Uzun zamandır, Risale-i Nur’da yapılan tahrifatları gündemime almadım; almak da istemedim. “Diyanet”in devreye girmesi ve her seferinde, “orijinallerine sadık kalınacak” sözünü dillendirmesi, beni umutlandırmıştı. Onun için, “beklemeliyim, görmeliyim” ihtiyatıyla, tahrifat konusunu kenarda tuttum. –Tek elden de olsa– “sahih bir Külliyat” adına, Diyanet’in çıkışını manen alkışladım. Ancak sonuç, tam bir hüsran. Zira gördük ki, aday yayınevi, tıpkı ötekiler gibi, “tahrifat”ta ayak diretmektedir. “Uydum kalabalığa” dercesine, selef neşriyatların çizgisinden ödün vermemektedir.
Aday yayınevinin Nurlardan bastığı ilk eser “İşaratü’l-İ’caz”dır. Bu yazımda, İşaratü’l-İ’caz’da yapılan 3 önemli tahrifata dikkat çekeceğim. Müteakip kitaplardaki tahrifatları ise, yeri ve zamanı geldikçe, masaya yatıracağım, inşaallah. Ancak şunu söylemeliyim; Diyanet’in bu işi sürdüreceğine ihtimal vermiyorum.

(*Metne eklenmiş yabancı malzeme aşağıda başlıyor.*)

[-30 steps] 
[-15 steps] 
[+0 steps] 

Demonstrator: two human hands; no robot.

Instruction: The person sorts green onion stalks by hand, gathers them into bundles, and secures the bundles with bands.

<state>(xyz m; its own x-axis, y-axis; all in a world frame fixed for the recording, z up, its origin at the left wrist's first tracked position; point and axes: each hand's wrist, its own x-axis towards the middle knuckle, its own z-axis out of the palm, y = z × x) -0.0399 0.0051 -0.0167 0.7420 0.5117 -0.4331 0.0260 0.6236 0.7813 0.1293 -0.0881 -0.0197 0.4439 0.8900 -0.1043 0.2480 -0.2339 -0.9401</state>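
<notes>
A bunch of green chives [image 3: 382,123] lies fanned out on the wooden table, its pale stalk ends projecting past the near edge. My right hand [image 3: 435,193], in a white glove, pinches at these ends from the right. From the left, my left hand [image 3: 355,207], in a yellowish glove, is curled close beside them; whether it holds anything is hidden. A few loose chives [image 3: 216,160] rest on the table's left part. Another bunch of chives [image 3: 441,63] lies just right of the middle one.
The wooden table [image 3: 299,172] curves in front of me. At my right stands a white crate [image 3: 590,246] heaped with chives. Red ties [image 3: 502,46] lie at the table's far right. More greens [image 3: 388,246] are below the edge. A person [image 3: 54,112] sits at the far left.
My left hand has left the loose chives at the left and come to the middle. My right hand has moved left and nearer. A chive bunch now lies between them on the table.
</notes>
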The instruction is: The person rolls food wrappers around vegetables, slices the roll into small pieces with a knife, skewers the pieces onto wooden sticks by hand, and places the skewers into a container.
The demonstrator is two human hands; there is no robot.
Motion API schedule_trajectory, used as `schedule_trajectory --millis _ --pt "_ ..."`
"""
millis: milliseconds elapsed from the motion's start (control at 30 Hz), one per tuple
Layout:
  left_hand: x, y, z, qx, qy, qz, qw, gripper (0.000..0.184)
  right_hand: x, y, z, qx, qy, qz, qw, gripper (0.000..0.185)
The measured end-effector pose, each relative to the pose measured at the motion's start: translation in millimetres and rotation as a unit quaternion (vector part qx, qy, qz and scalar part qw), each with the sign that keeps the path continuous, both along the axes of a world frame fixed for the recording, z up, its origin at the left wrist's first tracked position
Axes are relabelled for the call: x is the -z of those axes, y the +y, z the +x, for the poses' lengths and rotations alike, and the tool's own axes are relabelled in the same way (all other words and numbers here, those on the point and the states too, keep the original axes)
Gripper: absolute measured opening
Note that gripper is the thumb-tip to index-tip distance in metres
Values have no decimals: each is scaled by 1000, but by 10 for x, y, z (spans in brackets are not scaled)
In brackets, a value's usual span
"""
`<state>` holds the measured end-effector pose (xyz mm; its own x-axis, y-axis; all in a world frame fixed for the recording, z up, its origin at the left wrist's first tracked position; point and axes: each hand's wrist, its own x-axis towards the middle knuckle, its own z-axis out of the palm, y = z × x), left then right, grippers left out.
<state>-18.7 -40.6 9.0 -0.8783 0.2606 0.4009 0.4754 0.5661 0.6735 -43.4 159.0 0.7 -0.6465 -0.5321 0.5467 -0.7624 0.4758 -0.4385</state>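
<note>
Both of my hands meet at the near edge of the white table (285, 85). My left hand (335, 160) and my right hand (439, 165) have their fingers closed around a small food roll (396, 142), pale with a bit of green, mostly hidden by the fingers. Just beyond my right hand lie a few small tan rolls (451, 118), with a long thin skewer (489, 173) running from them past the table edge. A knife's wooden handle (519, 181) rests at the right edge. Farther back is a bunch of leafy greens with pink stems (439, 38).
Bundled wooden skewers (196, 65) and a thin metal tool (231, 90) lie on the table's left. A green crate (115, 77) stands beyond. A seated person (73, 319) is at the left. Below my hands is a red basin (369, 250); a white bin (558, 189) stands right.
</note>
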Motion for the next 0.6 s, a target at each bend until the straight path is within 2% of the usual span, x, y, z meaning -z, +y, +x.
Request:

Çünkü Üstad’ın Kemalist tandanslı resmî paradigmaya aykırı düşen o kadar beyanatları var ki, bunlara “tahammül” etmesi ve “evet” demesi mümkün değildir. Özellikle de mektup ve müdafaalarındaki beyanatlarına... Her ne ise, biz geçelim mevzumuza.
Diyanet’in bastırdığı İşaratü’l-İ’caz’daki “Önsüz”, –uzun olmakla birlikte– bu çalışma için gereklidir. Sayfa kenarlarındak “atıflar”, akademik bir çalışmadır; makuldür. “Münafıklar Bahsi”, aslına ait olduğu için, iadesi takdire şayandır. Kitaba dahledilen “Unsuru’l-Belağat” mebhası, “tanzim” gibi görülse de, bir tasarruftur, aslında olmayan bir fazlalıktır; yerinde, yani “Muhakemat”ta kalmalıydı. Arapçasının ilavesi ise, aynı kabildendir; müstakil neşri daha uygundur. Çünkü müellif de, “İnşâallah Arabî tefsir, bu tercümenin âhirinde –bir mâni' olmazsa– neşredilecek; tercümedeki noksanlarını izale edecek(tir)” ifadesiyle, bu müstakilliğe dikkat çekmiştir. Bütün bunlara müsamaha edilse bile, aşağıdaki örnek tasarruflar kabullenilemez; “masumane”likle yorumlanamaz.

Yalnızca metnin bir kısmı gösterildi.